# Leonid & Friends



## Gimper (Jan 14, 2016)

Wow... an outstanding guitar solo, and excellent cover in general. Lead guitarist has an interesting fashion-sense.


----------



## greco (Jul 15, 2007)

These musicians are great!!

I enjoyed and admired Chicago.


----------



## Gimper (Jan 14, 2016)

greco said:


> I enjoyed and admired Chicago.


Terry Kath was amazing. I much prefer the Chicago of pre 1980.


----------



## davetcan (Feb 27, 2006)

That was superb! I'm a huge early Chicago fan, primarily because of Kath, and this has always been one of my favourites. The whole band is incredible but the guitar player nailed it.

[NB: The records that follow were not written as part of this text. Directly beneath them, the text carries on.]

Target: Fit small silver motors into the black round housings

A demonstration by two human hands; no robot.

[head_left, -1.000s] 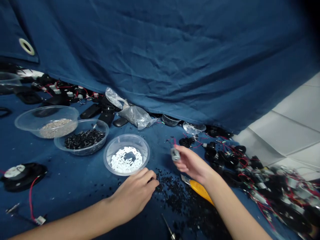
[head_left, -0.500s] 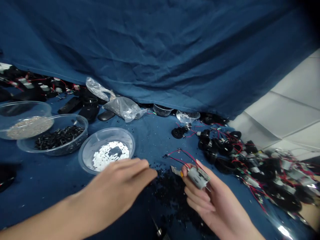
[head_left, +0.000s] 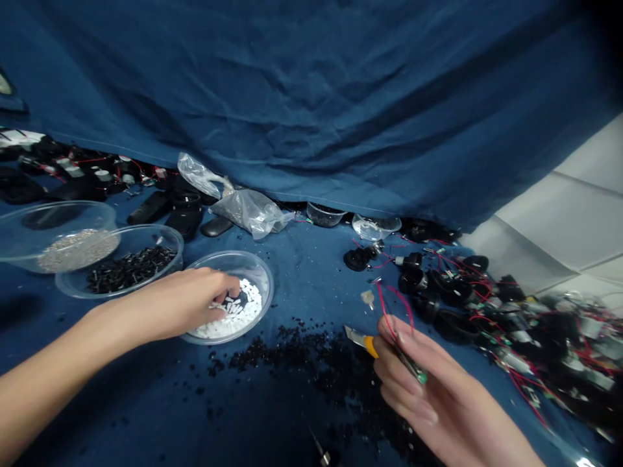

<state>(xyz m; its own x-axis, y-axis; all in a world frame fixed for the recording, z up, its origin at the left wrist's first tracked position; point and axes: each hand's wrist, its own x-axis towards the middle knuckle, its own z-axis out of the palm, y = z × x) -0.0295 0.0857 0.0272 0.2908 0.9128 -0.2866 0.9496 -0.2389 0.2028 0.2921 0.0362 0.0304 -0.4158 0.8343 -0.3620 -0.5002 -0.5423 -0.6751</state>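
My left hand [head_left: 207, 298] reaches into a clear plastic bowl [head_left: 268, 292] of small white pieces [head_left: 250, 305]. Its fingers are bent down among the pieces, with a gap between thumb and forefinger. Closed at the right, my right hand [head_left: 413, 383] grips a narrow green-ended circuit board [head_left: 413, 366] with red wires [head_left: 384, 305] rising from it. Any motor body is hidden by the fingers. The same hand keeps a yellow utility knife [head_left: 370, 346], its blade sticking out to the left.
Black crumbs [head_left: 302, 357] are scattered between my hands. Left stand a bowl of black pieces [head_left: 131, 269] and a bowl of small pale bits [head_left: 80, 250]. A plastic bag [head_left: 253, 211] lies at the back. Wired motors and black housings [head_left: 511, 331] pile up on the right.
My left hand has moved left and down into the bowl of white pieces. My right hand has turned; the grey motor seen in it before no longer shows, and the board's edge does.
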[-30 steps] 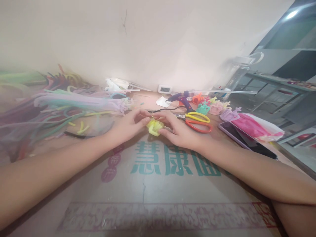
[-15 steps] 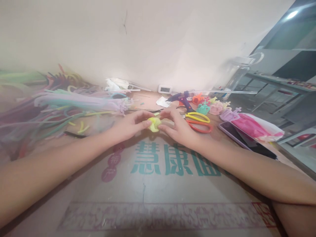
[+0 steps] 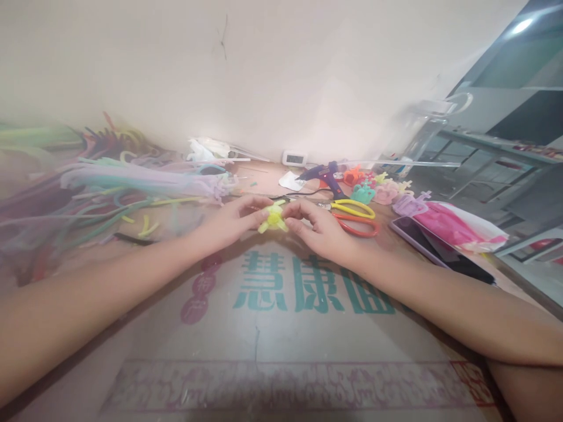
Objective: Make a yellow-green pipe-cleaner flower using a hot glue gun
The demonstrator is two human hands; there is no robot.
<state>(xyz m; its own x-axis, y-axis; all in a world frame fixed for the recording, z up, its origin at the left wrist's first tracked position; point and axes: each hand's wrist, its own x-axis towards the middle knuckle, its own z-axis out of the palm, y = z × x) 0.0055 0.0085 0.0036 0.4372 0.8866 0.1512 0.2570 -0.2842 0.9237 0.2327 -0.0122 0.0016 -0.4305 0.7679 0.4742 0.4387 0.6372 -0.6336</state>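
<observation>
A small yellow-green craft piece (image 3: 275,219), apparently of bent pipe cleaner with several short arms sticking out, is held just above the table between both hands. My left hand (image 3: 240,221) pinches it from the left with thumb and forefinger. From the other side, my right hand (image 3: 317,227) has its thumb and forefinger at the piece's right edge, the other fingers curled. Pliers or cutters with one yellow and one red handle (image 3: 355,217) lie just beyond my right hand. Behind them rests a purple glue gun (image 3: 323,174).
Bundled pastel pipe cleaners (image 3: 145,179) cover the left side. Small crown-shaped pieces (image 3: 363,192) in several colours sit at the back right, near a phone (image 3: 440,249), a pink-and-white packet (image 3: 460,225) and a clear bottle (image 3: 424,138). A small digital clock (image 3: 294,158) stands against the wall.
The yellow-green piece has been turned between my fingers: earlier a rounded, folded side showed, and now its arms spread outward. Both hands stay in nearly the same place.
</observation>
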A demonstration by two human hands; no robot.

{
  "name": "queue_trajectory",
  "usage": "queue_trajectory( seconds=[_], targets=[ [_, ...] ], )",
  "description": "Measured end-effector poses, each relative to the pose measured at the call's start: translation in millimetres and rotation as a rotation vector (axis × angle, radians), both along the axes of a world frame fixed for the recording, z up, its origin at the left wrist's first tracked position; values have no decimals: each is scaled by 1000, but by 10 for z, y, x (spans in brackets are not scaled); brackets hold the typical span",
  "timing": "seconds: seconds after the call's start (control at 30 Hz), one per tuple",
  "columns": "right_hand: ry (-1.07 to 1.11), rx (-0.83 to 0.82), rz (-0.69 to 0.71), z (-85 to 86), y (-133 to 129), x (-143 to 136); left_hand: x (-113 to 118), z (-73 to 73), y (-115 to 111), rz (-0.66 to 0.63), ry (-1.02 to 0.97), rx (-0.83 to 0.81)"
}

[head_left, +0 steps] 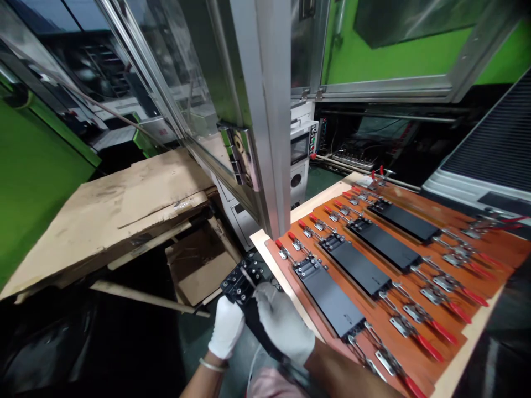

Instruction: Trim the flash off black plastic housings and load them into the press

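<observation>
My left hand (227, 327), in a white glove, is closed round a long black plastic part (235, 286) and holds it up in front of my body. The upper end of this part carries several round metal inserts. My right hand (284, 326), also gloved in white, is closed on a thin light-coloured rod-like tool (247, 275) whose tip lies against the studded end. The lower stretch of the part runs down between both hands, partly hidden by the right one.
On the right, an orange fixture board (415, 342) holds several dark flat panels (332, 298) among red-handled toggle clamps (429, 348). A metal door frame (269, 121) hangs close ahead. Cardboard (136, 193) covers a table on the left. A machine cabinet (301, 149) stands behind.
</observation>
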State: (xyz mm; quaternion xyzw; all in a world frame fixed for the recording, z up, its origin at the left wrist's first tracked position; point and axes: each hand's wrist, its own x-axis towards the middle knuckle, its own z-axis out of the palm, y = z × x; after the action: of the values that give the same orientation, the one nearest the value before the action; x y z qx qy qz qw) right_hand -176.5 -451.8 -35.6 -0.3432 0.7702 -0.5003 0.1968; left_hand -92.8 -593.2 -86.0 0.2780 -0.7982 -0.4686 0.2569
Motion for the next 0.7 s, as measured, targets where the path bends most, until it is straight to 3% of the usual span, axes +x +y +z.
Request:
queue_trajectory(
  seconds=[0.33, 0.43, 0.57, 0.7],
  targets=[
    [11, 30, -49, 74, 106, -65, -74, -22, 38, -9, -7, -70],
    [-20, 41, -88, 69, 137, -69, -104, -24, 70, -27, 10, -8],
    [-33, -9, -10, -10, 162, -95, -126, 0, 114, -23, 32, 49],
    [-63, -31, -73, -55, 175, -138, -125, 12, 129, -72, 48, 99]
  ],
)
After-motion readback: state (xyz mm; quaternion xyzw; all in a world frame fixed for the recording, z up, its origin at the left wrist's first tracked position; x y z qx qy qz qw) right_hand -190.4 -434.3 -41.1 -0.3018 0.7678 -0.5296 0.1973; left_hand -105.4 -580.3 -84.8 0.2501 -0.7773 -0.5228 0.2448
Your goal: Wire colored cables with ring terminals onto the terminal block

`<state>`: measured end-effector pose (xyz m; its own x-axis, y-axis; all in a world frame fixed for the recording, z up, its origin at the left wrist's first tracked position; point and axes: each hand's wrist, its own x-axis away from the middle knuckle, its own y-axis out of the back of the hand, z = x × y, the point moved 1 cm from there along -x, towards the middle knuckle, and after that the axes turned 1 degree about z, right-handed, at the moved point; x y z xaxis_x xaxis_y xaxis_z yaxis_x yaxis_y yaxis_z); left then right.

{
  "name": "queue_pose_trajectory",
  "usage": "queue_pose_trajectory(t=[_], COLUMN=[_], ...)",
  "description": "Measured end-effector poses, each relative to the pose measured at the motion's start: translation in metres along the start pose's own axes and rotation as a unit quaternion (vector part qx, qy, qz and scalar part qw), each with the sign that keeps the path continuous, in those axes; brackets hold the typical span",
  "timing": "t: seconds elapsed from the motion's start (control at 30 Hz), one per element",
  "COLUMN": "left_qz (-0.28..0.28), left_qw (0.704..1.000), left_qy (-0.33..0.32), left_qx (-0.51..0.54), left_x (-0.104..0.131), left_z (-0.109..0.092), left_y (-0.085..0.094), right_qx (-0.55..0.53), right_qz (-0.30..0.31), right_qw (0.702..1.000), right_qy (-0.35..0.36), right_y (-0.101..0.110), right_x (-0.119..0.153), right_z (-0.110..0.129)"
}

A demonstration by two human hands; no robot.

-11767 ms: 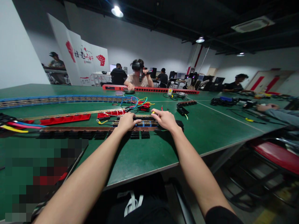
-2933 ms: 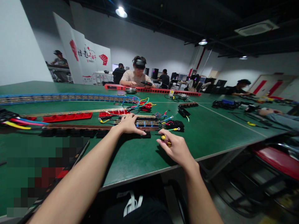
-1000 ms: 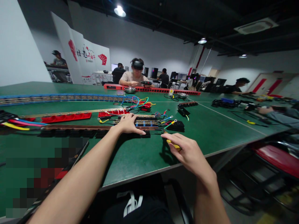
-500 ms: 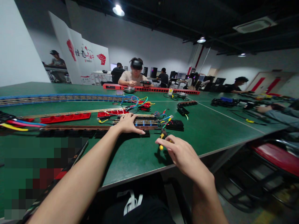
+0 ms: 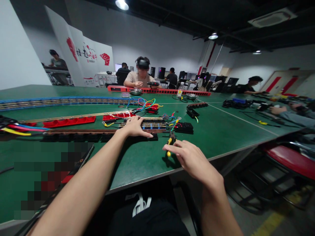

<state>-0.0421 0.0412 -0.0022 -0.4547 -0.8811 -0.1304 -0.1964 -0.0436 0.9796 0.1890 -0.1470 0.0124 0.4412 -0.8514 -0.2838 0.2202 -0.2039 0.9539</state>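
My left hand (image 5: pixel 134 127) lies over several slim rail strips with copper-coloured bars, its thumb stretched out toward a black-backed strip (image 5: pixel 133 137) and its other fingers spread. Blue pieces and gold bars of a short strip (image 5: pixel 155 126) show just beyond the thumb. My right hand (image 5: pixel 190 152) is closed around pliers with yellow and black handles (image 5: pixel 169 142). The pliers' dark jaws point away from me, near the ends of the strips. Close by are a yellow-green wire with a ring lug (image 5: pixel 177 122) and a black block (image 5: pixel 184 127).
Red trays (image 5: pixel 70 121) and a long blue rail (image 5: pixel 73 103) lie to the left. A long red rail (image 5: pixel 172 91) crosses the far side, before a person (image 5: pixel 140 75). Black parts (image 5: pixel 236 103) sit to the right. The near table edge (image 5: pixel 147 179) runs before my body.
The view has shifted slightly. My left hand keeps its place on the strips, and my right hand still holds the pliers in nearly the same spot.
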Motion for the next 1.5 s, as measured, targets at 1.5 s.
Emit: queue_pose_trajectory(t=[1.5], left_qz=[0.015], left_qw=[1.0], left_qy=[0.003], left_qx=[-0.004], left_x=[0.001], left_z=[0.0], left_y=[0.002], right_qx=[-0.486], right_qz=[-0.287], right_qw=[0.798], right_qy=[-0.21], right_y=[0.011], right_x=[-0.005], right_z=[-0.024])
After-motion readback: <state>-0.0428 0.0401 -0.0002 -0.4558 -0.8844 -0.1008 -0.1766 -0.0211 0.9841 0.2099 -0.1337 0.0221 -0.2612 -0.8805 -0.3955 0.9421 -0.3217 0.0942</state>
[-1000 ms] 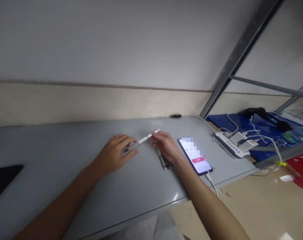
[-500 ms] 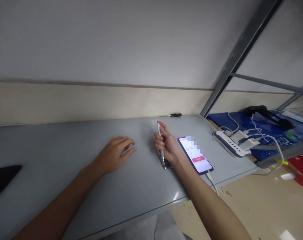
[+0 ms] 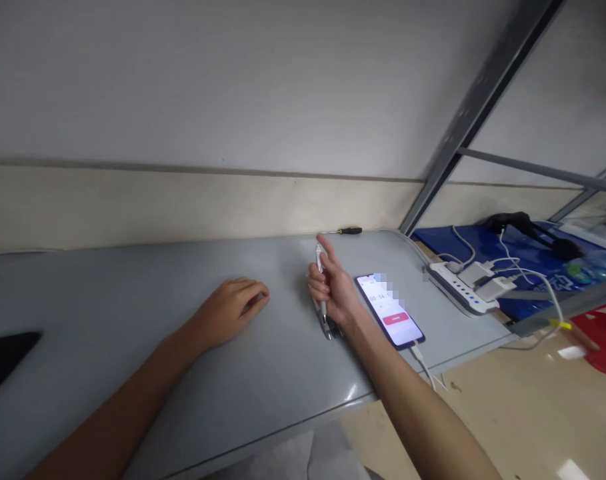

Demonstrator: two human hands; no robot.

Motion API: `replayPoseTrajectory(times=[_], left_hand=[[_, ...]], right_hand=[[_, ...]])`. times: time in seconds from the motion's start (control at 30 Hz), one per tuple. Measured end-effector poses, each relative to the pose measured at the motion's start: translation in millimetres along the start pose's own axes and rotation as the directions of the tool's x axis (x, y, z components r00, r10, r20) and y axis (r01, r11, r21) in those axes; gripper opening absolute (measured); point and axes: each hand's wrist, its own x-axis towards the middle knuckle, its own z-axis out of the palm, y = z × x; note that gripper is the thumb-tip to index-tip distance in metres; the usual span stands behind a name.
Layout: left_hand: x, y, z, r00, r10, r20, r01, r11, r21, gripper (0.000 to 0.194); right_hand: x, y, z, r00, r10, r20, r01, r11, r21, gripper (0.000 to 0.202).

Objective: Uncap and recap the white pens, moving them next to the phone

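Observation:
My right hand (image 3: 330,283), fingers wrapped round, grips a white pen (image 3: 319,253) that stands nearly upright, with its upper part above the fist. Its narrow metallic tip comes out under the fingers. Beside that tip, silvery ends with dark parts (image 3: 327,328) show below the fist; whether they are held too or lie on the table I cannot tell. Resting on the grey table (image 3: 283,380), my left hand (image 3: 235,307) has curled fingers with the thumb against the index finger, and nothing visible in it.
A phone (image 3: 390,310) with a lit timer screen lies right of my right hand, on a white cable. Beyond it is a power strip (image 3: 463,290) with plugged-in chargers. A screwdriver (image 3: 350,231) lies by the wall. A dark object (image 3: 7,357) is at far left.
My left thumb has closed in against the index finger. The pen in my right hand stands slightly more upright, and that hand's index finger has stretched up a little.

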Motion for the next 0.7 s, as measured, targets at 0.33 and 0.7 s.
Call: replayPoseTrajectory(times=[0.33,0.7], left_hand=[[-0.3,-2.0,1.1,1.000,-0.009,0.019,0.009,1.000,0.011,0.025],[-0.2,-2.7,1.7,0.999,-0.014,0.033,0.014,1.000,0.006,0.026]], right_hand=[[1.2,0.7,-3.5,1.000,0.024,0.015,-0.024,1.000,0.012,0.038],[0.4,1.0,-2.6,1.000,0.007,-0.007,-0.006,1.000,0.028,0.043]])
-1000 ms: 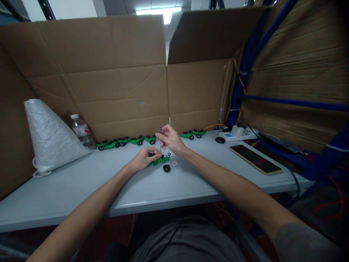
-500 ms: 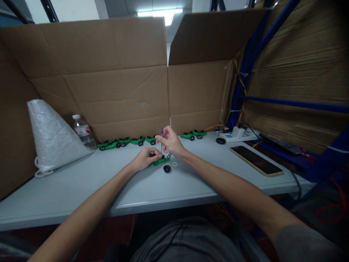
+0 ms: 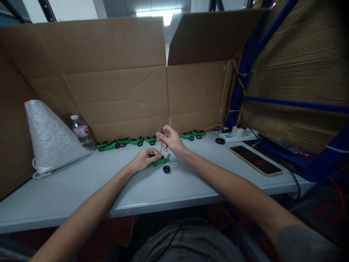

I'm hugely impressed


----------



## davetcan (Feb 27, 2006)




----------



## davetcan (Feb 27, 2006)

I wish they'd cover this


----------



## davetcan (Feb 27, 2006)

greco said:


> These musicians are great!!
> 
> I enjoyed and admired Chicago.


This was our wedding song


----------



## urko99 (Mar 30, 2009)

Gimper said:


> Wow... an outstanding guitar solo, and excellent cover in general. Lead guitarist has an interesting fashion-sense.


All I can say is wow, on this Concoction of musicians from Ukraine. Almost note for Note! The vocals are incredible!


----------